JP 2007-83953 A JP 2007-118666 A

  However, in the case of a water-cooled cooling device, parts such as a pump, a radiator, and piping are required, which increases the weight and cost, and complicates the structure.

  In particular, in the case of a sports-oriented fuel cell motorcycle different from a scooter type fuel cell motorcycle, there is no room for the arrangement space, and an increase in weight impairs sportiness.

  Therefore, it is conceivable to use an air-cooling type cooling device. However, in the case of a scooter type fuel cell two-wheeled vehicle, there are many examples in which the fuel cell is mounted at a low position of the vehicle body due to its unique body structure. There was concern that splash water, mud, etc. could enter the fuel cell from the wind inlet.

  The present invention has been made in consideration of the above-described circumstances, and an object thereof is to provide a fuel cell two-wheeled vehicle that can cool the fuel cell with a simple structure and prevents foreign matter from entering the fuel cell. To do.

In order to solve the above-described problems, a fuel cell motorcycle according to the present invention generates a power by receiving a fuel cylinder for storing a fuel gas such as hydrogen gas and the supply of the fuel gas as described in claim 1. An air-cooled fuel cell, wherein the fuel cell is driven between the head pipe at the front end of the body frame and the driving seat at the rear of the body frame. Further, the fuel cell is disposed at substantially the same height as the operation seat , a filter is disposed on the upper surface of the fuel cell, and a cooling fan constituting a cooling device is disposed on the lower surface of the fuel cell. Air is introduced toward the lower surface, the fuel cylinder is disposed below the fuel cell, and the exhaust hole of the cooling fan for cooling the fuel cell is provided in the fuel cylinder. It is obtained by opening towards.

  In order to solve the above-described problem, as described in claim 2, the periphery of the fuel cell is covered with a cowling, and an outside air inlet is opened on a side surface of the cowling. The length of the outside air inlet is Is approximately the same as the length of the fuel cell.

Furthermore, in order to solve the above problems, as described in claim 3, the fuel cell is obtained by arranging the above filter at a position higher than the outside air introduction port provided in the cowling.

In order to solve the above-described problem, as described in claim 4, the fuel cell and the fuel cylinder disposed below the fuel cell are disposed so as to overlap each other substantially vertically. It is a thing.

  According to the fuel cell two-wheeled vehicle of the present invention, it is possible to prevent splash water, mud, rainwater and the like from entering the fuel cell with a simple structure, and to improve the reactivity of the air with the fuel and the cooling performance of the fuel cell. .

  Hereinafter, embodiments of the present invention will be described with reference to the drawings.

  FIG. 1 is a left side view showing an example of a fuel cell motorcycle to which the present invention is applied.
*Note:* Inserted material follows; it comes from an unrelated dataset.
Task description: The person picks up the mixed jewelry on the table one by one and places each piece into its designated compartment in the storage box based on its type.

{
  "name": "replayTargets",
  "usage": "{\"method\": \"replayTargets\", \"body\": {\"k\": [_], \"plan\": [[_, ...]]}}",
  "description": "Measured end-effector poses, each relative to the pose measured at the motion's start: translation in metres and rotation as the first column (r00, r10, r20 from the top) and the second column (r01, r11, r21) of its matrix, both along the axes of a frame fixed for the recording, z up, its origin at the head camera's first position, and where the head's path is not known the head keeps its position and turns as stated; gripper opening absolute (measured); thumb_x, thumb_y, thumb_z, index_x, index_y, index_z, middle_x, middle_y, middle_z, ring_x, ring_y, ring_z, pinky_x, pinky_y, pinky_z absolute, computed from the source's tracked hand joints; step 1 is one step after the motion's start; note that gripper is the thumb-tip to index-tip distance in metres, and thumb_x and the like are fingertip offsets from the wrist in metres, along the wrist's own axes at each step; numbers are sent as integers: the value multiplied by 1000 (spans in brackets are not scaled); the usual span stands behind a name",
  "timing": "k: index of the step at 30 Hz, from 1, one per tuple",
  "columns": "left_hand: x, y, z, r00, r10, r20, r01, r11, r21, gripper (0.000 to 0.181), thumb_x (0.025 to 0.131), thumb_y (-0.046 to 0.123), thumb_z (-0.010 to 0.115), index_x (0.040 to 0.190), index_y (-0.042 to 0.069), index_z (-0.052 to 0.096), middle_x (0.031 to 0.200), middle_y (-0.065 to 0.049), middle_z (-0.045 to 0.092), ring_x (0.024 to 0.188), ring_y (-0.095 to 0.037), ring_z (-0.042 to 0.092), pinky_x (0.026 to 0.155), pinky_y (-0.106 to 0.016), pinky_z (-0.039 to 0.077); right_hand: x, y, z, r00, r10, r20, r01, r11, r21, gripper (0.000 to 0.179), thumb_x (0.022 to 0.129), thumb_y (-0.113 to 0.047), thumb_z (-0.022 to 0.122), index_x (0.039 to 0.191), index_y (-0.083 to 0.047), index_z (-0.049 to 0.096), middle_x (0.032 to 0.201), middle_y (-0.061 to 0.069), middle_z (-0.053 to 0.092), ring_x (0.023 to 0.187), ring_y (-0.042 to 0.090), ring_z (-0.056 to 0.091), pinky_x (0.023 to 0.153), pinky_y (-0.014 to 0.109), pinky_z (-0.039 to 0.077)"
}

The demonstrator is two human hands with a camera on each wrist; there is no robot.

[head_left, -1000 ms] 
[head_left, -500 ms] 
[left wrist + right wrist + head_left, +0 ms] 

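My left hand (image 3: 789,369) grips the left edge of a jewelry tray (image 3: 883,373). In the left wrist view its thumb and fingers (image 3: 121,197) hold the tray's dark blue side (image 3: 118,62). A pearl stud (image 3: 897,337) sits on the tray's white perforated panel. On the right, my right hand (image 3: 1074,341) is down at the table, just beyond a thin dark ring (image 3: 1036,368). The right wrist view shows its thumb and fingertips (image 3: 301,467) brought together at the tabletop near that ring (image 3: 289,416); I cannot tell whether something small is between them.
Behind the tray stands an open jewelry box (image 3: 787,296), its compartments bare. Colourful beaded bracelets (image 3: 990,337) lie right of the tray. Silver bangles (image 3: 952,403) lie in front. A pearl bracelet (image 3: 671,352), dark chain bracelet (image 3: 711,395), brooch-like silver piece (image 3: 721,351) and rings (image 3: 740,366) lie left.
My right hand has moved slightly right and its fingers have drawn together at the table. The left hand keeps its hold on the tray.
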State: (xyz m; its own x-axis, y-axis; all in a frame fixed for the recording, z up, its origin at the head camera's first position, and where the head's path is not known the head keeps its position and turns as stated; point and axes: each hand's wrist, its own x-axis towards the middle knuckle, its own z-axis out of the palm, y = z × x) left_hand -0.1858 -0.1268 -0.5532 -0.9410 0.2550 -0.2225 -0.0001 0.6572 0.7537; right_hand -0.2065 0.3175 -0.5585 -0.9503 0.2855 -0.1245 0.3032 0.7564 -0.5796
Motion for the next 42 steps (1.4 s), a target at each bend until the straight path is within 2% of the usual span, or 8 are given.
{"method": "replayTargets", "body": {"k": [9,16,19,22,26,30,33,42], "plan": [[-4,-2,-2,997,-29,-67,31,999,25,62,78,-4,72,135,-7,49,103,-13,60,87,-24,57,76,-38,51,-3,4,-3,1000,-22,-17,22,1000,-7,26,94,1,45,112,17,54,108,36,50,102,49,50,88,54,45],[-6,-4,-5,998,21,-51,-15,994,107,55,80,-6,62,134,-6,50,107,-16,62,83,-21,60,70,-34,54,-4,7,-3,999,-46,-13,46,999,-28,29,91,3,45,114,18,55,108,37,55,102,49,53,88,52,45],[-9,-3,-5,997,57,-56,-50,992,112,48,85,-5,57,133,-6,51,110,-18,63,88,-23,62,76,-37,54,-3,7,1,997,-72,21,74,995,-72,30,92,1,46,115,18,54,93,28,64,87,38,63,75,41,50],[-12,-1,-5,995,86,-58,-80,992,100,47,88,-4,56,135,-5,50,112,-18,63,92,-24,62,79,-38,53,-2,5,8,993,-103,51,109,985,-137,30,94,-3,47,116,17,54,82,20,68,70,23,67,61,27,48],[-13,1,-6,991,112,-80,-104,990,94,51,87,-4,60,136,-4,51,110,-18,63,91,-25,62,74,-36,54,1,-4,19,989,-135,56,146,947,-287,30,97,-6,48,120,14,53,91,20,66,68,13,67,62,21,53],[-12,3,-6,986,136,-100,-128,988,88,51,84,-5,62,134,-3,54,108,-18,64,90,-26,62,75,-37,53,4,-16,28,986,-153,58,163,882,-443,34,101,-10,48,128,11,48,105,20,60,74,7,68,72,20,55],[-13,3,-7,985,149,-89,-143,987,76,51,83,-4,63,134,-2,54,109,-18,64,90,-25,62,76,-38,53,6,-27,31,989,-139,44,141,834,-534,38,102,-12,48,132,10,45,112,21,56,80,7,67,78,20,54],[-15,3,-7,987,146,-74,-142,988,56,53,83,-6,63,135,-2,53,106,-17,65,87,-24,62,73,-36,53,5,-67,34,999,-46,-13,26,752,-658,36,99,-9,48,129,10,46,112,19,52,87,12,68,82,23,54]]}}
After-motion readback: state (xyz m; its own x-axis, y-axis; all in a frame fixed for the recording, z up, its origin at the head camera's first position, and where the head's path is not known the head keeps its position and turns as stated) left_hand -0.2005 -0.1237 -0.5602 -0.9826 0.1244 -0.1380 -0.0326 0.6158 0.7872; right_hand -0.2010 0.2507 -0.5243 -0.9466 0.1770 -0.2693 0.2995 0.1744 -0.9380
As shown in FIG. 1, the fuel cell motorcycle 1 has a vehicle body frame 2. The vehicle body frame 2 of the fuel cell motorcycle 1 mainly includes a head pipe 3, a down frame member 4, a pivot bracket member 5, a main frame member 6, and a seat frame member 7. The body frame 2 is covered with a cowling 8. The cowling 8 includes an upper cowling 9 that mainly covers the body frame 2 from above, and an under cowling 10 that covers the front lower portion of the body frame 2.

  A steering mechanism 11 is provided on the head pipe 3 provided at the foremost part of the vehicle body frame 2. The steering mechanism 11 is provided with a pair of left and right front forks 13, a handle bar 14, a front fender 15 and the like that support the front wheel 12 in a rotatable manner and are equipped with a front cushion unit (not shown). Thus, the front wheel 12 is steered so as to be able to turn left and right.

  FIG. 2 is a left side view of the fuel cell motorcycle 1 with the cowling 8 removed. As shown in FIGS. 1 and 2, a down frame member 4 extends from the rear surface of the head pipe 3 provided at the front portion of the vehicle body frame 2 toward the rear side of the lower front wheel 12. A pair of left and right pivot bracket members 5 are provided at the rear of the body frame 2 so as to extend rearward and upward.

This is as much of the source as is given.